What can the Assistant do?
- It can play music for you.
- It can do Wikipedia, and Google searches for you.
- It is capable of opening websites like Google, YouTube, etc., in a web browser.
- It is capable of opening your Applications with a single voice command.
- And More,
Without wasting much of your time, Let’s start making your A.I.!!!
Open your IDE
Open your preferred IDE, I am going to use VS Code, but you can use any. Start a new project and create a file named assistant.py
Speak Function
To make our AI assistant be able to talk, it should be able to speak first. For that, we will define a speak() function. It will take audio as an argument and then pronounce it.
def speak(audio):
pass #we will give conditions later.
Next up, we need audio for our assistant, for it to pronounce it. For that, we will use the python module called pyttsx3
What is PYTTSX3?
- A Python library that will help us to convert text to speech. In short, it is a text-to-speech library. It works offline.
To Install it, open cmd or terminal and type the following command.
- pip install pyttsx3
In case of any errors, like
- No module named win32com.client
- No module named win32
- No module named win32api
Then Install pypiwin32
- pip install pypiwin32
After successfully installing pyttsx3, import this module into your program.
import pyttsx3
engine = pyttsx3.init('sapi5')
voices= engine.getProperty('voices') #getting details of current voice
engine.setProperty('voice', voice[0].id)
- Now, What is sapi5?
- SAPI is an API developed by Microsoft to allow the use of speech recognition and speech synthesis within Windows applications.
- What is VoiceId?
- VoiceId helps us to select different voices.
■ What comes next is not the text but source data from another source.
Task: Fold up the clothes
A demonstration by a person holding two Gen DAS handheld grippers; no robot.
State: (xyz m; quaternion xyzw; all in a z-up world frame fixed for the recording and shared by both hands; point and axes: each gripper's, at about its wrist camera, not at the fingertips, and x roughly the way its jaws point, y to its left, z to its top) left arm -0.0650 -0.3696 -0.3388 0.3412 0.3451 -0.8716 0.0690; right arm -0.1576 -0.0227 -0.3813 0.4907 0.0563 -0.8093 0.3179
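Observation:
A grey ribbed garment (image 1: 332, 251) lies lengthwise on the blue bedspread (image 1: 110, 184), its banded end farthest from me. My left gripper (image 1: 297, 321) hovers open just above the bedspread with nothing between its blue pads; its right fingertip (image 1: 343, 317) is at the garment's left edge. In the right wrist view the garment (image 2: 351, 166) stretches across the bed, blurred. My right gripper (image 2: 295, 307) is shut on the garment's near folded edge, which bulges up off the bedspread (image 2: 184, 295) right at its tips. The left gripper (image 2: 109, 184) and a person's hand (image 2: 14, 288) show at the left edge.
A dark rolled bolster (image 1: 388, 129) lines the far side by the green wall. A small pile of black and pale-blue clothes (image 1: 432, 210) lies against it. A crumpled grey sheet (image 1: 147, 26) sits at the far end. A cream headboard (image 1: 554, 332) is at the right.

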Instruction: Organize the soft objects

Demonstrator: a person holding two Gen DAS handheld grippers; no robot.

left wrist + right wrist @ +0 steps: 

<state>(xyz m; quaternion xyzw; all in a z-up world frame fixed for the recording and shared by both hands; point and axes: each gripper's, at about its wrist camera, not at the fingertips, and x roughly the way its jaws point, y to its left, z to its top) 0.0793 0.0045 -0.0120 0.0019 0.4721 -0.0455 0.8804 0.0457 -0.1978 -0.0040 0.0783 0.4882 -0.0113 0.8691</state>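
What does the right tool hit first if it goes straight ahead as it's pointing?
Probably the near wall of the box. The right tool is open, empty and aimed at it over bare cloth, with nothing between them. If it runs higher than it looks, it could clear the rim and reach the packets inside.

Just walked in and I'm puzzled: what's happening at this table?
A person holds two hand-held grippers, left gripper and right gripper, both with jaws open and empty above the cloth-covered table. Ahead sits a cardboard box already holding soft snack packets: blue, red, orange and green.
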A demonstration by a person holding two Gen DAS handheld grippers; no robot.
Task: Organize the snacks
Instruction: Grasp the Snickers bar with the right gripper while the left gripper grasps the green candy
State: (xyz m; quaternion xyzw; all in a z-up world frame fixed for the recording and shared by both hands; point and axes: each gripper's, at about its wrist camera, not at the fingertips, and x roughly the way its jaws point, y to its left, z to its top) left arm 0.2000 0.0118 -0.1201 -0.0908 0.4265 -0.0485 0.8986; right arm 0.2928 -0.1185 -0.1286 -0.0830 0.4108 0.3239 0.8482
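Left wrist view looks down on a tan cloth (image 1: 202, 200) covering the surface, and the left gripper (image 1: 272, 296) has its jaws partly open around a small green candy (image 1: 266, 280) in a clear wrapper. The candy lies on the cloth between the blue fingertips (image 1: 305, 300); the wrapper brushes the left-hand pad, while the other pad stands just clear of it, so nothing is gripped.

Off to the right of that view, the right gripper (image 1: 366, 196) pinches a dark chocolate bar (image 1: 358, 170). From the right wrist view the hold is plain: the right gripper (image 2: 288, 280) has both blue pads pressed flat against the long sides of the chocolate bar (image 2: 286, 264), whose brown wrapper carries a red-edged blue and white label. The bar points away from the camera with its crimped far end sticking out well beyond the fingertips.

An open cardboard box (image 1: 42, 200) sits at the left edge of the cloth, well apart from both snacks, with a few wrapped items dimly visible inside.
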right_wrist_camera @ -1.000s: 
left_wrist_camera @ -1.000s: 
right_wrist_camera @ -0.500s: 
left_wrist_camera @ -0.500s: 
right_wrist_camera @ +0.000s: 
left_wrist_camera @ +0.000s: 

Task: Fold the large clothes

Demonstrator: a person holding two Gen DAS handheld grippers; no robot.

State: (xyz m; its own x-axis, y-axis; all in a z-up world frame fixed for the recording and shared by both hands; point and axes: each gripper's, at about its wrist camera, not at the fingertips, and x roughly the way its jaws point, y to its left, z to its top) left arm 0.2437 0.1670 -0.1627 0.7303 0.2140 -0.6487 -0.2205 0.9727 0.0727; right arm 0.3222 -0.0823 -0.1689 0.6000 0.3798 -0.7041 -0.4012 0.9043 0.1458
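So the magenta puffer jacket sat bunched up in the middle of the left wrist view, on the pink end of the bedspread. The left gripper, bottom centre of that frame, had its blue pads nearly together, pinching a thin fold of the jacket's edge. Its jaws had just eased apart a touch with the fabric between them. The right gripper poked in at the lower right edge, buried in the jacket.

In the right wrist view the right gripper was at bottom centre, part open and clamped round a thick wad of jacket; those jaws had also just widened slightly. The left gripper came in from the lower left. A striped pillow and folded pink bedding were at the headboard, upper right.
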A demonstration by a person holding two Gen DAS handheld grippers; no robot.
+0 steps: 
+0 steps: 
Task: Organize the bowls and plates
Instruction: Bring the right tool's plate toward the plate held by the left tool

- voice[0].id = Male voice
- voice[1].id = Female voice
Writing our speak() function
Let’s program our speak() function that we created earlier, so that it will convert our text to speech.
def speak(audio):
engine.say(audio)
engine.runAndWait() #Without this command, speech will not be audible to us.
Now that’s done, let’s create our main() function
main() Function
Now, We will create the main function of our assistant and then we will call our speak() function in it.
if __name__=="__main__" :
speak("Hello, Geek!")
Now, whatever you will write inside this speak() function will be converted into speech.
Whoohooo 🥳🥳 !!!. Now our assistant has its own voice and it can speak.
Creating different functions that our AI can perform
wishme() Function
After starting the AI we want it to first greet us, right ?. For that, we will create a wishme() function, so that it can greet and wish us according to the time.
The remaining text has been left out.